▶ WHAT IS BEING ASKED: Once the line with "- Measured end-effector" is found in the entries below, print it and each following line exactly, stopping after the line with "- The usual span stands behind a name"; print nothing else.
(RECORDS TO USE begins)
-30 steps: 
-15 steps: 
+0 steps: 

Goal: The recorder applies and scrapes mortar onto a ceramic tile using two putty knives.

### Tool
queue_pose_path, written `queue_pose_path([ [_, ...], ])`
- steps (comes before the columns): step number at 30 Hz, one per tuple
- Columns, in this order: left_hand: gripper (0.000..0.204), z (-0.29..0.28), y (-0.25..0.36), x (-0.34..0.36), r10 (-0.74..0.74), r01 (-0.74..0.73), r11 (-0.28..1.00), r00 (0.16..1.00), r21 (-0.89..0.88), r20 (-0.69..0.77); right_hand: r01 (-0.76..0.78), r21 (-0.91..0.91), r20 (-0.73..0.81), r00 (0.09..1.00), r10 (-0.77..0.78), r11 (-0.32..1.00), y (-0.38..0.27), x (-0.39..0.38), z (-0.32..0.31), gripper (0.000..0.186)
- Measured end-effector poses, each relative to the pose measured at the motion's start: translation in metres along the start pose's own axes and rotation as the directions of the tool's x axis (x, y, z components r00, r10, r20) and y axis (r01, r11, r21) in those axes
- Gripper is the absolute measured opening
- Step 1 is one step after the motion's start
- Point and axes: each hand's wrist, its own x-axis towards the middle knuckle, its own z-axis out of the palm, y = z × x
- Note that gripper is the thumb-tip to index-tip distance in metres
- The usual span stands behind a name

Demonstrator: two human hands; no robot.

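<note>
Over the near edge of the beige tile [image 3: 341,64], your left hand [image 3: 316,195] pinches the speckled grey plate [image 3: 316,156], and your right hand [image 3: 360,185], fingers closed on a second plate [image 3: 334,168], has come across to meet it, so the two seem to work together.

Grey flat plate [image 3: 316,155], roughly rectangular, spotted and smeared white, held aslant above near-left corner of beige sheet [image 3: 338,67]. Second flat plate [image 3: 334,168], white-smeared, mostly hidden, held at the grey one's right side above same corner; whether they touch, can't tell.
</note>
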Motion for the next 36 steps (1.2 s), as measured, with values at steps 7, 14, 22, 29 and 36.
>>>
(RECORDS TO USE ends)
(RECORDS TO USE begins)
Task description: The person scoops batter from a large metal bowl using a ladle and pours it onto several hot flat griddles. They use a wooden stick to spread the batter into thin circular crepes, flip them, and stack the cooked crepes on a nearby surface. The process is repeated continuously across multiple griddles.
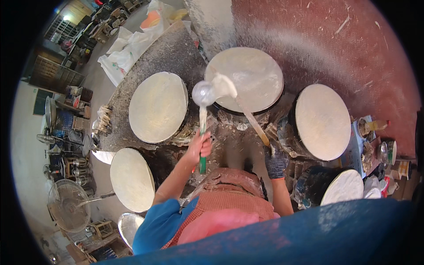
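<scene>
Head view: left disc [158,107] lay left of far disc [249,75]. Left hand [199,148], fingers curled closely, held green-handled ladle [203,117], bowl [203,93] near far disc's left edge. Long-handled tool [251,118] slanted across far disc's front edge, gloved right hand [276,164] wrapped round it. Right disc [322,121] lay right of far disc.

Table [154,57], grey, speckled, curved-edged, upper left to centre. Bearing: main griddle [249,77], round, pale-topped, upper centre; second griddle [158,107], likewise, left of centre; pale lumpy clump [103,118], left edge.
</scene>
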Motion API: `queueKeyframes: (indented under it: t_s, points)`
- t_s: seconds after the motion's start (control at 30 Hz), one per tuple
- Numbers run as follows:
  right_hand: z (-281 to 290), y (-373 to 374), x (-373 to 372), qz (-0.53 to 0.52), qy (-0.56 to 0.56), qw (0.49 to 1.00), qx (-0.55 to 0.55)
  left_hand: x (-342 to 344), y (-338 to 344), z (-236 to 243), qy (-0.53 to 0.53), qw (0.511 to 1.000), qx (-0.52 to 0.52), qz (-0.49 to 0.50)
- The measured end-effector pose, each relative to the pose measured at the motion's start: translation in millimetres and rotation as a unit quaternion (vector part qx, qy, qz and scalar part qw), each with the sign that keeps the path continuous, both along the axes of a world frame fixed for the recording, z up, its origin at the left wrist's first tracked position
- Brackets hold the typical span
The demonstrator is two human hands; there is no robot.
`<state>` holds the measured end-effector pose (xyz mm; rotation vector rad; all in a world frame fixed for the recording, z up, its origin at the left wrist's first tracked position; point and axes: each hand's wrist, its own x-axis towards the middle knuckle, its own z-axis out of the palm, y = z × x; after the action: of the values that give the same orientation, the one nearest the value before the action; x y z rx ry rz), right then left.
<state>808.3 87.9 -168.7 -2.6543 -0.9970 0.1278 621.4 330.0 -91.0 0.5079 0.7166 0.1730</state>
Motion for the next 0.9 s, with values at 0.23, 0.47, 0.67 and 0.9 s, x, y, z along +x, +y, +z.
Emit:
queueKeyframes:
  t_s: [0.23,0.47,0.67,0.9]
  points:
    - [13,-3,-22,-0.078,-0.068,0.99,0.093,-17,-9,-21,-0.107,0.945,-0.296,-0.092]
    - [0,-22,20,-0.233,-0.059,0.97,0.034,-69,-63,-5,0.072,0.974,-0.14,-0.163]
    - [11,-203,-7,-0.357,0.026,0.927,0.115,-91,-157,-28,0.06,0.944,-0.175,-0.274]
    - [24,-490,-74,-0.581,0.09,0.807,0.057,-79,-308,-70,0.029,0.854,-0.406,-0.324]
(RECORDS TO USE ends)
▶ TASK RESULT:
- Measured end-effector poses, each relative to the pose measured at the motion's start: translation in metres along the start pose's own axes and rotation as the directions of the tool's x axis (x, y, z components r00, r10, r20) and y axis (r01, r11, r21) in those axes
- Gripper is the absolute measured opening
- Step 1 is one step after the motion's start
- Point and axes: each hand's wrist, its own x-axis towards the middle knuckle, its own z-axis out of the palm, y = z × x
- Note that gripper is the thumb-tip to index-tip distance in metres
- The usual span stands behind a name

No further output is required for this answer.